Figure 3. Progranulin C-terminal peptide displaces progranulin binding to sortilin.

(A) Alkaline phosphatase fused full length PGRN and C24 binding to sortilin can be displaced by purified recombinant his-PGRN, C18 peptide (EAPRWDAPLRDPALRQLL) but not by his-PGRNΔ3aa. Sortilin expressing COS-7 cells were incubated with 150 nM purified his-PGRN, his-PGRNΔ3aa or C18 peptide of indicated concentrations for 1 hour before adding 10 nM of AP-PGRN or AP-C24. (B) Quantification of binding intensity for experiments in (A) using the ImageXpress system. Scale bar = 100 µm. *, p<0.05;**, p<0.01, n = 3–6, paired Student's T-test.

Figure 4. The C-terminal carboxylate of progranulin mediates its binding to sortilin.

(A) Illustration of binding of progranulin C-terminal tail to sortilin. Drawing was made with Pymol software. Residue backbones of sortilin are labeled in gray and progranulin labeled in green. (B) Alignment of the C-terminal residues of progranulin from different species of mammals (from top to bottom: gi|4504151|[Homo sapiens], gi|114666849|[Pan troglodytes], gi|296476263|[Bos taurus], gi|224967126|[Mus musculus], gi|204224|[Rattus norvegicus] ) and neurotensin. (C) Mouse progranulin interacts with mouse sortilin through its C-terminal tail. COS-7 cells transfected with mouse sortilin were incubated with 10 or 50 nM of AP tagged C24 and C21 of mouse progranulin (mC24 and mC21) or C24 of human progranulin (hC24). Scale bar = 100 µm.

Figure 5. Deletion of progranulin C-terminal tail abolishes sortilin dependent control of progranulin trafficking but does not affect progranulin secretion.

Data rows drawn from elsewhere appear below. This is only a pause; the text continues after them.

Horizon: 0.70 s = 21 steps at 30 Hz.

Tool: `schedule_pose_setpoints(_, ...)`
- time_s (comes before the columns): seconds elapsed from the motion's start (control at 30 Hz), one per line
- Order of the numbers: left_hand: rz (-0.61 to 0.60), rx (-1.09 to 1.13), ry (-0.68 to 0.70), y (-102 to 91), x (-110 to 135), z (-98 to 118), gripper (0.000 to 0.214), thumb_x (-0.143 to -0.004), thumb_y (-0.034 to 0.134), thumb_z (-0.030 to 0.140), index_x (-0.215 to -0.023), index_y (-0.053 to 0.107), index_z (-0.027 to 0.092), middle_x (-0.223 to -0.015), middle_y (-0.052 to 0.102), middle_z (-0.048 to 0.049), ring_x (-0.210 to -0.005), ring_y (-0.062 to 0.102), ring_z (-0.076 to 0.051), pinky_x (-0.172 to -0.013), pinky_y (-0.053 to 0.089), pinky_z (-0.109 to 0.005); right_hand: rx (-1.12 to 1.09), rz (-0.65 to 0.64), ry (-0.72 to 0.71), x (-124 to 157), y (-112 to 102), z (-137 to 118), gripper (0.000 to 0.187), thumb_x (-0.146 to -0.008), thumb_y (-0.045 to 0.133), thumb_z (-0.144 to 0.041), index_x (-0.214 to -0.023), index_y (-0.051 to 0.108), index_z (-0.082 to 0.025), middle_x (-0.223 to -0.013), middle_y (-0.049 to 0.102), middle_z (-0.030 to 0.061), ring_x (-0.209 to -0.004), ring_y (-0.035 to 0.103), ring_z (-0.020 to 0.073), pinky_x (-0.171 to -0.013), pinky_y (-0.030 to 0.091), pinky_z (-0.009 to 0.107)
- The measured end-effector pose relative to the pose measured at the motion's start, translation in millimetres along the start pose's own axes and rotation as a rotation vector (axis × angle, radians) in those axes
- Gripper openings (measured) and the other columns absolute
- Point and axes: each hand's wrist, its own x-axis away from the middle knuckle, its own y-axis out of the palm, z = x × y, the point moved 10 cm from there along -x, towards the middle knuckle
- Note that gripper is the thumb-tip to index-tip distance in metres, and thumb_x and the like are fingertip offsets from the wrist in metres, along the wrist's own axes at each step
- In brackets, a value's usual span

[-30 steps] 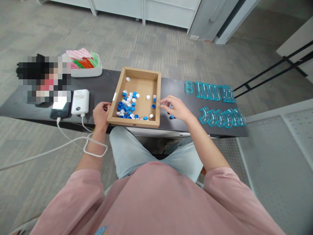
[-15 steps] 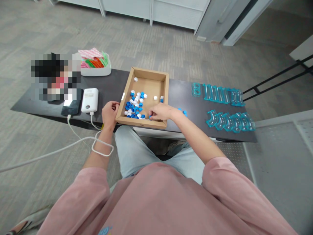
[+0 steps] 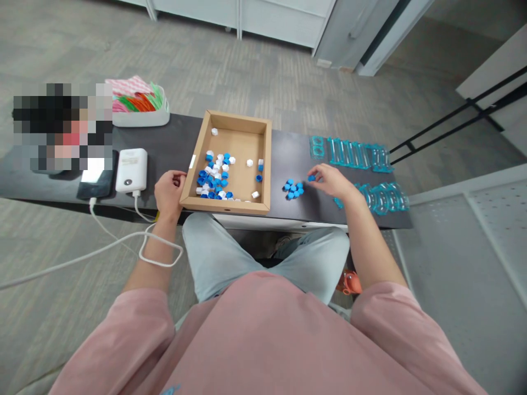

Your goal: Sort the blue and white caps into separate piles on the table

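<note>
Cardboard box stretches forward; right hand pinches blue piece, left hand's grip unclear.

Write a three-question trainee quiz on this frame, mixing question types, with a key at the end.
1. Where, relative to the cardboard box, does the cluster of blue pieces lie?

2. What is at the fingertips of the right hand?
A) a white cable
B) a blue piece
C) a phone

3. True or false: the left hand is inside the cardboard box.

Key:
1. To its right, on the dark table.
2. B.
3. False; it is outside, by the left wall.
</note>
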Motion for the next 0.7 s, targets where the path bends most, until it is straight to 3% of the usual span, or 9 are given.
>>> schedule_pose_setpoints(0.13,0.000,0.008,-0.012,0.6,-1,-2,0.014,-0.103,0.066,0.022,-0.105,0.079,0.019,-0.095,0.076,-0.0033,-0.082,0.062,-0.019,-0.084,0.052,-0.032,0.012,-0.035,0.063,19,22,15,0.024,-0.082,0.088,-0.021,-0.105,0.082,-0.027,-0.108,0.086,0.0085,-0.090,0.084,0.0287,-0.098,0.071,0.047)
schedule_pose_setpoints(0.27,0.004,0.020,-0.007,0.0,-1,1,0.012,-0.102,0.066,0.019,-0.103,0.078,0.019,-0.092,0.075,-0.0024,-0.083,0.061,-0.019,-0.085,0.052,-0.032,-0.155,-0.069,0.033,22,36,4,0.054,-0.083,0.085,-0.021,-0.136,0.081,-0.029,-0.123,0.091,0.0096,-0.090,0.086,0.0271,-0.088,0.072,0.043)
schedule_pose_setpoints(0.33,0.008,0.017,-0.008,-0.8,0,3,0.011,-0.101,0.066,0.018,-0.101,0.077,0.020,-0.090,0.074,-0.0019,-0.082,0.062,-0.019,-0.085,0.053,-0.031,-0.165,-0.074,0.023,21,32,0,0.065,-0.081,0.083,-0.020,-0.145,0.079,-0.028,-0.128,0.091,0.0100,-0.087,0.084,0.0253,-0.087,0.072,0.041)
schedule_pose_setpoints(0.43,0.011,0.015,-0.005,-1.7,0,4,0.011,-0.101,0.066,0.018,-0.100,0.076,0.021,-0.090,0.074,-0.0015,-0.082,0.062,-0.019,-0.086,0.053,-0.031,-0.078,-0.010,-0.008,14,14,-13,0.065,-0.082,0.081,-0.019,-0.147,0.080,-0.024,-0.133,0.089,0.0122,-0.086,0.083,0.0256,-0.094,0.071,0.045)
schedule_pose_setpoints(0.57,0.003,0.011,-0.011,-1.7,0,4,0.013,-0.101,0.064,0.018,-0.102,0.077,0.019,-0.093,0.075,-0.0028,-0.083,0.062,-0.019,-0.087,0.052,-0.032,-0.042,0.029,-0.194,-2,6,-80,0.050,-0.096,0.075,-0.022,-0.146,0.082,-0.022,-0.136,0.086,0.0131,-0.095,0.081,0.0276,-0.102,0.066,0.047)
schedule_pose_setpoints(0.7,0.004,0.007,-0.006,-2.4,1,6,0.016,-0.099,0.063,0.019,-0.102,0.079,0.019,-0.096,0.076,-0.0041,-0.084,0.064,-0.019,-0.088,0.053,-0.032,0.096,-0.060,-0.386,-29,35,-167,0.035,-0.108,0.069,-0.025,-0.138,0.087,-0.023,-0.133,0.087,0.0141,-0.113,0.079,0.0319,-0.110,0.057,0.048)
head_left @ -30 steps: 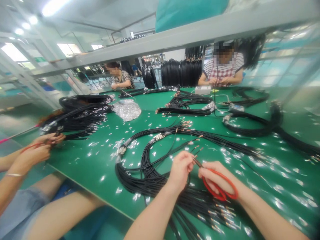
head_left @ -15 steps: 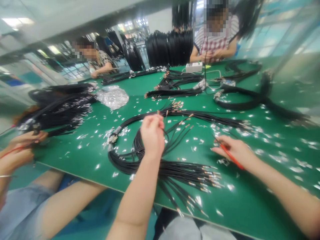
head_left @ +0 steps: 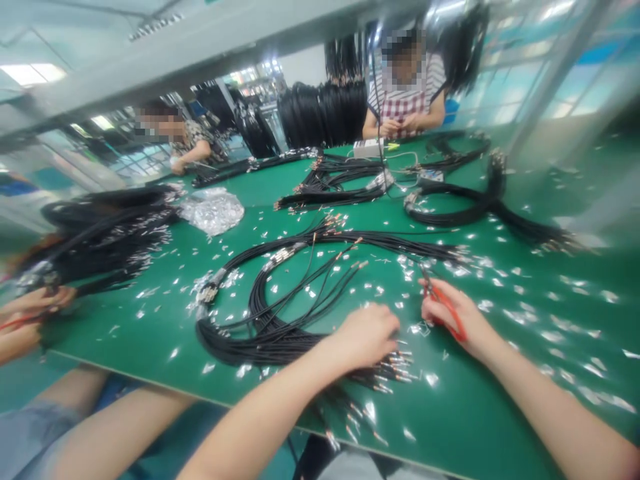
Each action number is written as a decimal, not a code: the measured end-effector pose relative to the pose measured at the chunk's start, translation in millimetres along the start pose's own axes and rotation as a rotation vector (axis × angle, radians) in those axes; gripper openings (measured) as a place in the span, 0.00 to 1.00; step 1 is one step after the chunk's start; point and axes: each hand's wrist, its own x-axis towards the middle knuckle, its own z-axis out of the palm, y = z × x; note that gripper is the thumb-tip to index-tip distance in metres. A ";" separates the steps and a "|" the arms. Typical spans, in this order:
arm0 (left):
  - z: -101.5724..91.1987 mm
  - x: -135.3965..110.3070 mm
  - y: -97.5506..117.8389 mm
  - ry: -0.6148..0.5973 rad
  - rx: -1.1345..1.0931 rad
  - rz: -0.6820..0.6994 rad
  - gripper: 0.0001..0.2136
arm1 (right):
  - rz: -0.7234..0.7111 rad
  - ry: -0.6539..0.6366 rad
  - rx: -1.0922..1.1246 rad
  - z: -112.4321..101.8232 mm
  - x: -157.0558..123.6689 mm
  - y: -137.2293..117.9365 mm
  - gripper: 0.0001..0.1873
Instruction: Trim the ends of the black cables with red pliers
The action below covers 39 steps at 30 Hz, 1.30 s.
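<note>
The left hand [head_left: 369, 333] has dropped towards four o'clock over cables [head_left: 280, 350], its grip hidden. The right hand [head_left: 463, 301] clasps cutters [head_left: 459, 327].

**Cable bundle [head_left: 227, 345] looped on bench [head_left: 480, 407]; cutters [head_left: 454, 319] held**

Bundle: black, slender cables, bent in a curve at the left, silver and copper-coloured ends massed at near right. Several copper-ended cables splay within the curve. The left grip [head_left: 371, 333] covers part; contact cannot be confirmed from this view. Cutters: red-handled, dark-tipped, in the right grip [head_left: 447, 308], tips pointing away, near the far cables.
</note>
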 end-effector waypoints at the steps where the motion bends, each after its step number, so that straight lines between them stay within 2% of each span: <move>1: 2.9 -1.7 8.0 -0.068 0.035 0.019 0.03 | -0.004 0.002 0.007 0.7 -0.2 -0.3 0.24; 6: 2.2 3.1 27.0 -0.370 0.227 0.006 0.08 | 0.029 0.020 0.040 3.4 -0.6 -0.8 0.30; 9: -0.8 6.6 28.2 -0.397 0.258 -0.002 0.10 | 0.039 0.039 0.059 4.0 0.5 3.7 0.31; 10: -1.4 6.6 27.6 -0.384 0.258 -0.018 0.09 | 0.031 0.044 0.069 4.2 1.2 6.3 0.31; 12: -2.1 5.0 24.4 -0.323 0.191 -0.135 0.09 | 0.024 0.085 0.085 4.9 3.2 11.9 0.34; 14: -2.2 2.1 18.4 -0.156 0.008 -0.308 0.08 | 0.032 0.149 0.082 7.4 5.9 15.2 0.37; 16: -1.4 -0.9 10.0 0.075 -0.248 -0.416 0.07 | 0.003 0.175 0.053 13.3 9.3 13.0 0.36; 19: 2.3 -3.6 -3.1 0.296 -0.608 -0.431 0.06 | -0.135 0.138 -0.046 29.9 15.1 -1.0 0.28; 24: 10.8 -2.4 -17.7 0.423 -1.019 -0.513 0.08 | -0.305 0.058 -0.214 65.8 30.6 -24.5 0.21; 28: 11.4 -0.2 -24.7 0.508 -1.223 -0.582 0.12 | -0.356 0.012 -0.330 84.6 46.6 -27.7 0.18; 32: 5.3 0.2 -28.0 0.544 -1.345 -0.599 0.14 | -0.388 -0.041 -0.350 91.9 57.1 -30.8 0.17; 36: -4.7 -0.2 -26.6 0.441 -1.547 -0.617 0.14 | -0.386 -0.097 -0.346 91.6 57.5 -35.8 0.17; 39: -15.6 -2.3 -24.7 0.271 -1.741 -0.631 0.13 | -0.385 -0.167 -0.353 87.9 51.4 -42.5 0.15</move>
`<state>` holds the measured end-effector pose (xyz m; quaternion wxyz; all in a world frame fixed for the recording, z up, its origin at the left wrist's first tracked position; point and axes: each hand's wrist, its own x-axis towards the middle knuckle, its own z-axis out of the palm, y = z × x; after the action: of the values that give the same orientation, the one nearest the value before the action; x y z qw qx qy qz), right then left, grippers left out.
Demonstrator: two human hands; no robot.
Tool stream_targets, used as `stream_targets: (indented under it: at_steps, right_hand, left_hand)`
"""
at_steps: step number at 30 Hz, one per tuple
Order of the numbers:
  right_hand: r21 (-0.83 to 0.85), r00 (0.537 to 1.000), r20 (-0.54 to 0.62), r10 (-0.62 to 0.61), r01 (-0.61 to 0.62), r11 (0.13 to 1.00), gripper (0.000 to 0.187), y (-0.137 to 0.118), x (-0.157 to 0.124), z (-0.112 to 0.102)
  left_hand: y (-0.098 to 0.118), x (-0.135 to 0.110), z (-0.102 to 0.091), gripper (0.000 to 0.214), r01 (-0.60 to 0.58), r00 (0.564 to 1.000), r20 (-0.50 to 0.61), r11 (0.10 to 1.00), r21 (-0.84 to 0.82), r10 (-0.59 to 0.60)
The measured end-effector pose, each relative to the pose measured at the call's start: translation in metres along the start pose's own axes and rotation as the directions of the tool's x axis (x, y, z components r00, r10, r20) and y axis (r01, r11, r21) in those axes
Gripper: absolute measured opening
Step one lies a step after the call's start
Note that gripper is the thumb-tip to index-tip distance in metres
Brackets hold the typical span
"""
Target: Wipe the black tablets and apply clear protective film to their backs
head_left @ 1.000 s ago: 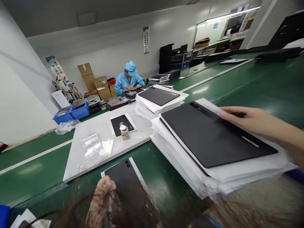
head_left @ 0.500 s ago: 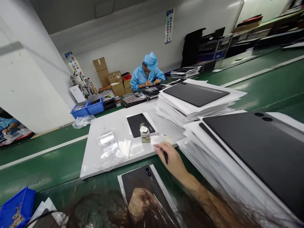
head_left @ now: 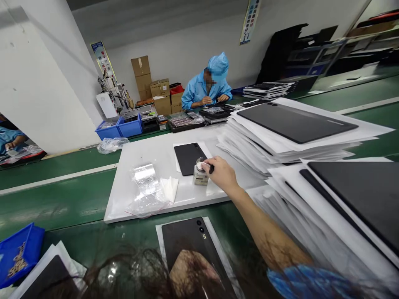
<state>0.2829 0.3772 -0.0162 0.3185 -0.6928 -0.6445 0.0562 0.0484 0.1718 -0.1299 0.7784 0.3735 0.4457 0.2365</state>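
Note:
My right hand (head_left: 220,173) is closed at the top of a small squat bottle (head_left: 200,177) with a raised lid. A black pen-like stick (head_left: 211,169) sticks out of its fingers, and something white shows at the fingertips, too small to name. Behind the bottle a dark tablet back cover (head_left: 188,158) lies on a white sheet. Nearest me, a dark grey tablet cover (head_left: 183,234) with two camera rings rests on white paper. My left hand (head_left: 191,268) lies over its lower part, its fingers hidden behind strands of hair.
The white board (head_left: 124,195) bears a clear plastic bag (head_left: 146,191) and a folded white wipe (head_left: 170,187). Stacks of covers between paper sheets (head_left: 258,149) stand at right. A blue bin (head_left: 29,249) holds small tan pieces. Across the bench a person in blue (head_left: 205,87) works.
My right hand has moved from the board's front edge, right of the bottle, up to the bottle's top. The view has shifted slightly. My left hand stays on the near cover.

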Motion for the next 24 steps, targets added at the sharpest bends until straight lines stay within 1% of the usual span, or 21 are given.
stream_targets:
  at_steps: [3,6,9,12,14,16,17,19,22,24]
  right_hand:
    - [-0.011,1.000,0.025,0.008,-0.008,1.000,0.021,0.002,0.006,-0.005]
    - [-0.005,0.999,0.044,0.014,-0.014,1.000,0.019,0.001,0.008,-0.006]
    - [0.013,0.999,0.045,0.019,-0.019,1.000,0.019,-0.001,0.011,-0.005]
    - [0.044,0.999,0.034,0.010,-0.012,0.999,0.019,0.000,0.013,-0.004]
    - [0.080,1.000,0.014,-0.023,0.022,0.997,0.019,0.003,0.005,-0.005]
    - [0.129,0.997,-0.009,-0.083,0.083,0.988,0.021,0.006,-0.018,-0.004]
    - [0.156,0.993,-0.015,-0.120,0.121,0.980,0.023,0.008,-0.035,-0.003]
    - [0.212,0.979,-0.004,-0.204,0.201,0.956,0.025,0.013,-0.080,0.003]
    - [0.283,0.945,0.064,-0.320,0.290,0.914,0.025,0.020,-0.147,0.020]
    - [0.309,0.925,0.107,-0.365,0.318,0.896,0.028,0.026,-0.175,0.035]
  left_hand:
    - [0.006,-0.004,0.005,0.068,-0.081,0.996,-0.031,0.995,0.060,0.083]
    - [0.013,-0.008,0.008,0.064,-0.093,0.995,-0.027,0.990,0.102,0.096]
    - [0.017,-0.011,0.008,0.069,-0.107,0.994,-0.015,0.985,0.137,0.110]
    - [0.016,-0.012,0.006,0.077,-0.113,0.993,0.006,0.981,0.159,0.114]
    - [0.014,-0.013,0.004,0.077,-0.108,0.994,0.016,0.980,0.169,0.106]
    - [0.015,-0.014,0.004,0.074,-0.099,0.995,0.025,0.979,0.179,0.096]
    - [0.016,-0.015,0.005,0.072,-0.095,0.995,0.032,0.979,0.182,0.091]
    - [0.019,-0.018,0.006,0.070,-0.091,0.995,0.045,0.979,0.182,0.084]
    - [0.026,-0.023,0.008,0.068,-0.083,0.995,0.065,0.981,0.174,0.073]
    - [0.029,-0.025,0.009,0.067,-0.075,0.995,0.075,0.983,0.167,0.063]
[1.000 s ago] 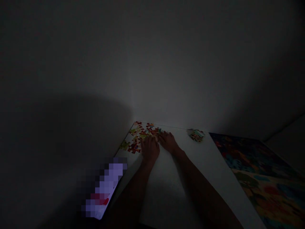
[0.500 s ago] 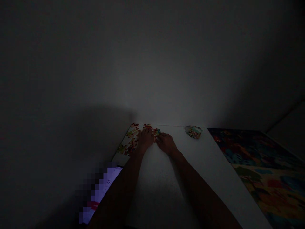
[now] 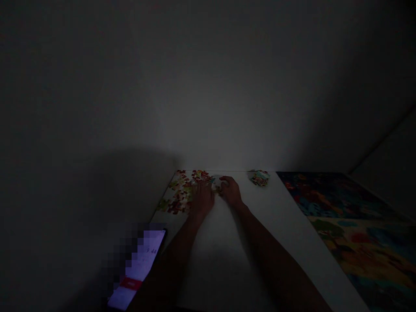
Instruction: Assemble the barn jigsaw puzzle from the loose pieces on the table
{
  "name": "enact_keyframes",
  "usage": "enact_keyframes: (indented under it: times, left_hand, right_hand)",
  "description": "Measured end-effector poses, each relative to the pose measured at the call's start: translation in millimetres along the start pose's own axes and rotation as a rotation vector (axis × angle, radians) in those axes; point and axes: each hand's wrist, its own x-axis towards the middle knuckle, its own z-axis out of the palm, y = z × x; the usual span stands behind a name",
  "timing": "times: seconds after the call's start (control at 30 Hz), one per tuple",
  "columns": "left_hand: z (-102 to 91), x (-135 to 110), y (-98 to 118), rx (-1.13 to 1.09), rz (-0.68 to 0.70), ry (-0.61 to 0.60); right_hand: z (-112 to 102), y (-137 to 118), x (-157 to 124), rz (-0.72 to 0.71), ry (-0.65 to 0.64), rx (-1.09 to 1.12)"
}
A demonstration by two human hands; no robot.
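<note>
My left hand (image 3: pixel 203 197) lies flat, fingers stretched forward, over the right edge of a spread of jigsaw puzzle pieces (image 3: pixel 177 203). To its right, my right hand (image 3: pixel 231 191) is curled, with a small puzzle piece (image 3: pixel 218 189) at its thumb and lower fingers; the dim light blurs the exact grip. Just beyond the two hands, a bluish piece (image 3: pixel 212 179) sits at the end of a cluster of reddish pieces (image 3: pixel 199 174). Part of the spread is hidden under my left hand.
A small heap of puzzle pieces (image 3: pixel 260 177) lies at the white table's (image 3: pixel 224 242) far edge, against the wall (image 3: pixel 208 108). Colourful picture sheets (image 3: pixel 344 234) cover the right side. A lit phone (image 3: pixel 143 255) rests at the left edge beside my left forearm.
My left hand has drawn slightly back, uncovering reddish pieces beyond it. The fingers of my right hand have curled and lifted from their flatter pose. The view has shifted slightly.
</note>
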Motion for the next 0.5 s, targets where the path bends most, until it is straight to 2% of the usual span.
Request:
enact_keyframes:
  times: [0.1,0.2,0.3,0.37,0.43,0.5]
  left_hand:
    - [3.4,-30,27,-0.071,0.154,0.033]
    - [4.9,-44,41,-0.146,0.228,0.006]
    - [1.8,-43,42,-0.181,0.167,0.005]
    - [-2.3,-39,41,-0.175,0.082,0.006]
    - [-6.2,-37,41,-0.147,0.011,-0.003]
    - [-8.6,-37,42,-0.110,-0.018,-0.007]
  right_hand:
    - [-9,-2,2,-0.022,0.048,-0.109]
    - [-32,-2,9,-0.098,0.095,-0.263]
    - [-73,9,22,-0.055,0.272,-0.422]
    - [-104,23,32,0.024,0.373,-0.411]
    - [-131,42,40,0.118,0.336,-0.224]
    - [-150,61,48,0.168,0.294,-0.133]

(A) Deletion of the PGRN C-terminal 3 residues (PGRNΔ3aa) or S283E mutation in sortilin abolishes sortilin dependent control of PGRN trafficking. AP tagged full length progranulin (FL), PGRNΔ3aa (-3aa) or AP alone were co-transfected with pcDNA vector control, wild type or S283E mutant of sortilin into HEK 293T cells or N2A cells. The AP activities in the medium were measured 4 days after transfection. The AP activities in sortilin expressing cells were expressed as percentage of vector control. *, p<0.05;**, p<0.01, n = 3–5, paired Student's T-test. (B) Deletion of progranulin C-terminal residues does not affect progranulin secretion. Progranulin expression constructs as AP fusion proteins were transfected in HEK293T and N2Acells. Progranulin levels in the cell lysates and media were determined by western blots using anti-AP antibodies.